European treaties

Ever since its creation, the European Union has used a political decision-making system that devolves a very large amount of responsibility to community bodies (this is particularly true for environmental and energy issues). Now though, there is an increasing level of antagonism between the overarching regulation required to make the shift to a carbon free economy and the all-out ‘liberalisation’ promoted and structured by the institutions of Europe.

We believe this to be the end result of a ‘simple’ misunderstanding. In effect, the European Union was created at the end of the Second World War as the basis for a lasting peace throughout the continent and the first condition required for its prosperity. The encouragement of trade –and therefore the free circulation of capital and goods– was the way forward chosen by the founding fathers to achieve this goal. But the founding legislative instruments of the European Union ratified at the beginning of the 1950s (the European Coal and Steel Community and the Treaty of Rome) unfortunately neglected to make mention of the ultimate aim (peace and prosperity). The only goal explicitly referred to in these legal texts is the creation of a wide-ranging internal market, despite the fact that this was the means rather than the end.
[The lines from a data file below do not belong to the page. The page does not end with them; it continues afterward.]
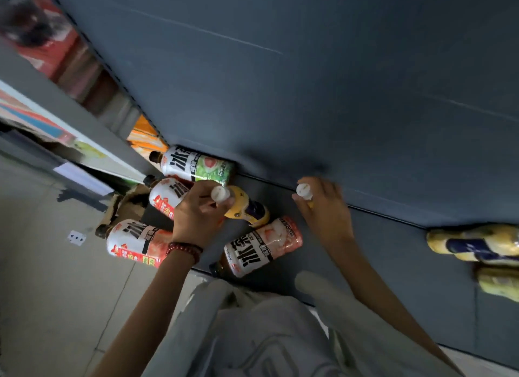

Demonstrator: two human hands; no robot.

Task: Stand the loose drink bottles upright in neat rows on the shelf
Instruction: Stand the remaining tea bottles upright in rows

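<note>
The dark grey metal shelf (393,250) carries the loose stock. Four white-labelled iced tea bottles (264,244) lie on their sides around the left hand, and yellow-wrapped bottles (474,243) lie near the right edge. The left hand (196,213) grips a yellow plastic bottle with a white cap (247,208) by its neck, cap towards the camera. This grip probably lets the base go down first. The right hand (323,205) curls round a second white-capped bottle (304,191) near the back panel; its body is hidden.
</note>
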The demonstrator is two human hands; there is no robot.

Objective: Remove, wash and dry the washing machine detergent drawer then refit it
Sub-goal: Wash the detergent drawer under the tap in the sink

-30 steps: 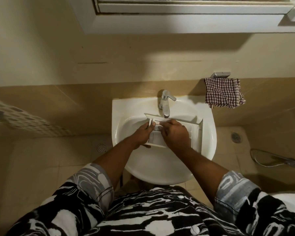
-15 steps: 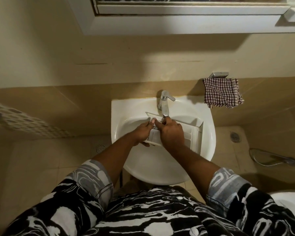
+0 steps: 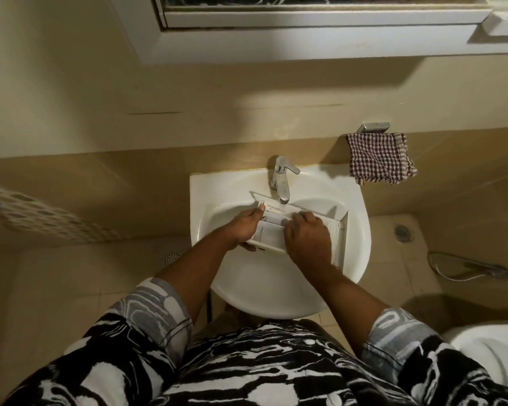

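Partly hidden drawer (image 3: 270, 233), right hand (image 3: 307, 240) covering it

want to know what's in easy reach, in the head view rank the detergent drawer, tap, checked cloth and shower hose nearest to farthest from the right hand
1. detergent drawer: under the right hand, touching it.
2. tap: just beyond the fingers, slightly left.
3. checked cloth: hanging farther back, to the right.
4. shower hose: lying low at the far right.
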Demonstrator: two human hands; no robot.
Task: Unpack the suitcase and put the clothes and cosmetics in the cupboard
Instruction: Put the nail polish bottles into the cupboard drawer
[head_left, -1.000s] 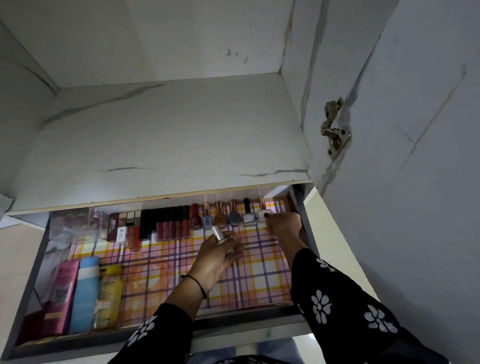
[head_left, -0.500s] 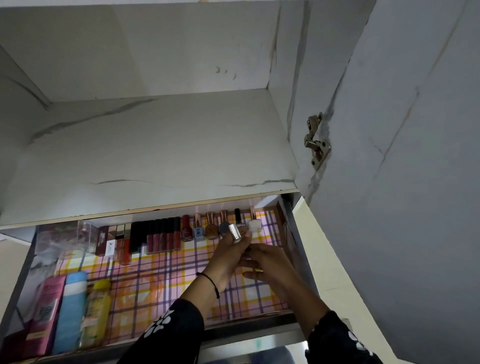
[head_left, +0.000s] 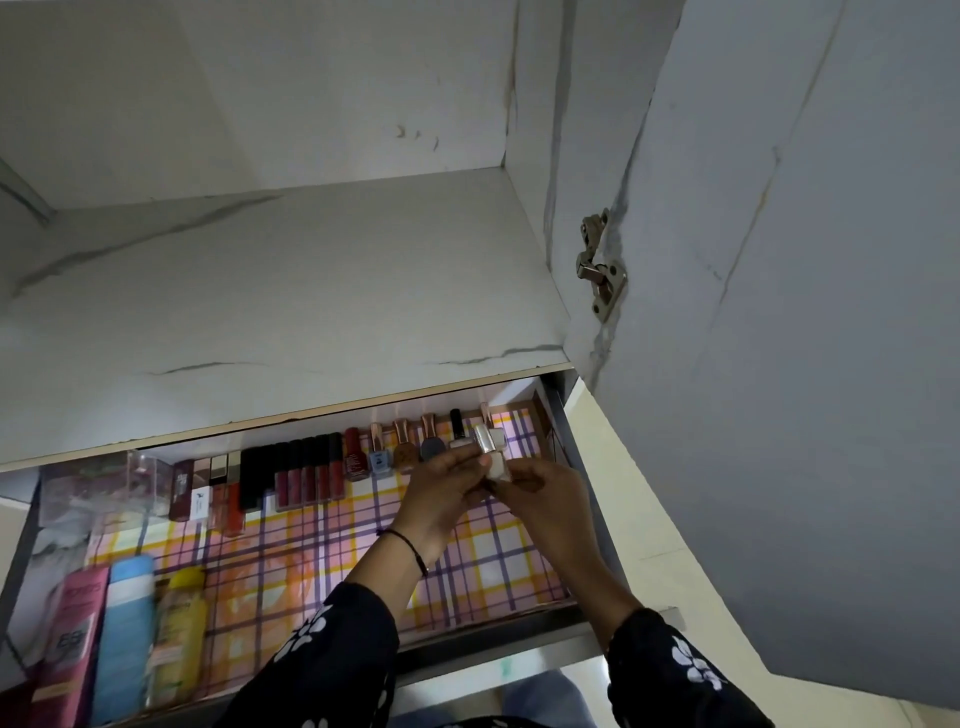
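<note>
Nail polish bottle pinched between left hand and right hand over the drawer's far right; fingers hide its base.

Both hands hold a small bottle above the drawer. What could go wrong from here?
1. Left hand and right hand pinch the small bottle only with fingertips; it may slip into the drawer.
2. The nail polish row is tightly packed; placing it there might knock neighbours out of line.

Three tall bottles, six nail polishes standing in row, one hinge.
</note>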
By omitting any reference to the real goal (peace), the treaties governing Europe have excluded the opportunity of specifying the level of ‘liberalisation’ most appropriate for guaranteeing long-term peace, or of specifying those sectors of the economy in which such reasoning would be inappropriate once the physical limitations of the Earth were taken into account. In the context of infrastructures (of which energy forms a part), ‘total’ competition is often an effective way of accelerating the exhaustion of resources and global warming, which will eventually threaten peace without providing society with the benefit it deserves.

For the same reasons, it can sometimes be difficult to fine-tune the ambitious industrial policies introduced by public authorities, because economic history demonstrates that this often requires subsidies or measures with protectionist overtones, both of which European law seeks instead to eliminate.

Against this background, the goal for the working group is to come forward with a text that places these issues in the right order: putting peace and prosperity first, followed by changes or additions to the European Union treaty that do not militate against this goal.

Project leader:

The working group is led by Christophe Sanson, senior lecturer in law at the Université Paris 2 Panthéon-Assas, who was involved in the work that paved the way for the Coppens Commission on the French Charter for the Environment. Eventually, the group will also include specialists in political science, European law and environmental law.